The U.S. yesterday told its citizens in Libya they should “depart immediately.”
“No U.S. officials remain in Libya, and our ability to provide assistance to U.S. citizens or other employees of U.S.- based news organizations is severely limited,” Mark Toner, acting deputy State Department spokesman, said in a statement.
‘Time for Action’
“The time for action has come,” British Prime Minister David Cameron said before the Libya attack. It is “vitally important action takes place, urgently.”
The UN Security Council voted March 17 to ground Qaddafi’s air force and to grant military authority to the U.S. and its allies to protect civilians and population centers threatened by his forces.
The UN’s principal policy-making panel voted 10-0, with five abstentions, to adopt a resolution that establishes a no- fly zone over Libya, demands a cease-fire and allows “all necessary measures” to protect civilians “excluding a foreign occupation force of any form on any part of Libyan territory.”
Al Jazeera cited the head of the rebel council, Mustafa Abdel Jalil, as saying bombing raids took place in Benghazi, which has about 1 million people. There was no indication that Qaddafi followed through on his regime’s pledge to observe UN demands for a cease-fire, a State Department official said.
Al Jazeera, which cited witnesses, said 30 people, many of them civilians, were killed by forces loyal to Qaddafi. Dozens, including some children, were injured, it said.
Arab officials attending the Paris summit included Arab League Secretary-General Amr Moussa, United Arab Emirates Foreign Minister Sheikh Abdullah bin Zayed Al-Nahyan, Iraqi Foreign Minister Hoshyar Zebari, Jordanian Foreign Minister Nasser Judeh, Morocco’s Foreign Minister Taieb Fassi Fihri and Qatar Prime Minister Sheikh Hamad Bin Jasim Al Thani, according to an e-mailed list of the participants.
“We don’t stand against any person, or even the Colonel,” Sheikh Hamad said in an interview with Al Jazeera aired today, referring to Qaddafi. “Stopping the bath of blood, that is the goal.”
Italy’s cabinet approved the use of as many as seven air bases for the operation. British forces launched Tomahawk missiles from a Trafalgar Class submarine and the jets involved in the attacks “flew 3,000 miles from RAF Marham and back making this the longest-range bombing mission conducted by the RAF since the Falklands conflict,” according to a Ministry of Defense statement.

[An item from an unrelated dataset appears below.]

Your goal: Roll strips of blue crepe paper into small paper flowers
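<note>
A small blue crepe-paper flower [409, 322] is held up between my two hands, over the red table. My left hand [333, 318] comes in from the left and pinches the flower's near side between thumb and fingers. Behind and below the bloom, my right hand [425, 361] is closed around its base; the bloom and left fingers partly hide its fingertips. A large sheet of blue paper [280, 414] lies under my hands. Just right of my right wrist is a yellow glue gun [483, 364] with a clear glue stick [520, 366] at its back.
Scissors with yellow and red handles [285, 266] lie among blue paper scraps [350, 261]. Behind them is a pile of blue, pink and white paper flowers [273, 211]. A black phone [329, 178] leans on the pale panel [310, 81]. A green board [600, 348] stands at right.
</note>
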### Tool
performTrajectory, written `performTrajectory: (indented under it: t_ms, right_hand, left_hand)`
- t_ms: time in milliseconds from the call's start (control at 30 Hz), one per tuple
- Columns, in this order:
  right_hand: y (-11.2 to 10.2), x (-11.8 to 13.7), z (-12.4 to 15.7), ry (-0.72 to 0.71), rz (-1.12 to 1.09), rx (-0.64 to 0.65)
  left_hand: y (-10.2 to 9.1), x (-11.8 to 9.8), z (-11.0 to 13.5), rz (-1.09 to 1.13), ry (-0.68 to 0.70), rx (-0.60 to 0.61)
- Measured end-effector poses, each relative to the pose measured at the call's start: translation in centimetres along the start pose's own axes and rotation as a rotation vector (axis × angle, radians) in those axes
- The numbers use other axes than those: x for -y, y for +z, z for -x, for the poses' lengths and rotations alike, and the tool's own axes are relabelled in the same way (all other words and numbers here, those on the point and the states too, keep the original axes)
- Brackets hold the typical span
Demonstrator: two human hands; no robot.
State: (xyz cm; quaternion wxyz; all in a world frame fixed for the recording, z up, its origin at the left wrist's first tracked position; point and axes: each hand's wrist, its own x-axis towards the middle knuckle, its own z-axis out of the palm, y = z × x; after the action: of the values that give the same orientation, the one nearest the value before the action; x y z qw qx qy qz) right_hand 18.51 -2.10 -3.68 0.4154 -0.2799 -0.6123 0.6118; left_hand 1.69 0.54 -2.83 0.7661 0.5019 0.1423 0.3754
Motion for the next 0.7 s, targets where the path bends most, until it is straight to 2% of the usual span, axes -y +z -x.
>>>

“We should all be confident that what we are doing is in a just cause and in our nation’s interest,” Cameron said.
Libya has about 30 sites with surface-to-air missiles, linked to 15 early warning radar, that pose a “significant threat” to foreign warplanes over or near Libyan airspace, according to information provided by the Pentagon.
Libya has a limited air force, with about 80 percent of its aircraft “non-operational.” Libyan pilot training levels and air combat tactics “have remained far inferior to those of U.S. pilots and well-trained Middle Eastern pilots,” such as those from Egypt and Saudi Arabia, according to the Pentagon.
“The operations will continue in the days to come, until the Libyan regime accepts the UN resolution,” French Foreign Ministry spokesman Alain Juppe told France 2 national television in an interview.
Asked if the military operation was meant to remove Qaddafi from power, Juppe said: “No. The plan is to help Libyans choose their future.”
China expressed regret for the military action against Libya, Ministry of Foreign Affairs spokeswoman Jiang Yu said in a statement. China hopes the situation will stabilize soon, the statement said.
Norway will contribute as many as six F-16s and one Orion plane with crew of about 100 in five to 10 days, officials said. Denmark has sent six F-16s to the U.S. Naval Air Station at Sigonella in Sicily, several of which are likely to take part, according to Danish news agency Ritzau and newspaper Jyllands- Posten.
Qatar plans to take part in the mission to protect Libyan civilians under the UN resolution, the state-run Qatar News Agency said.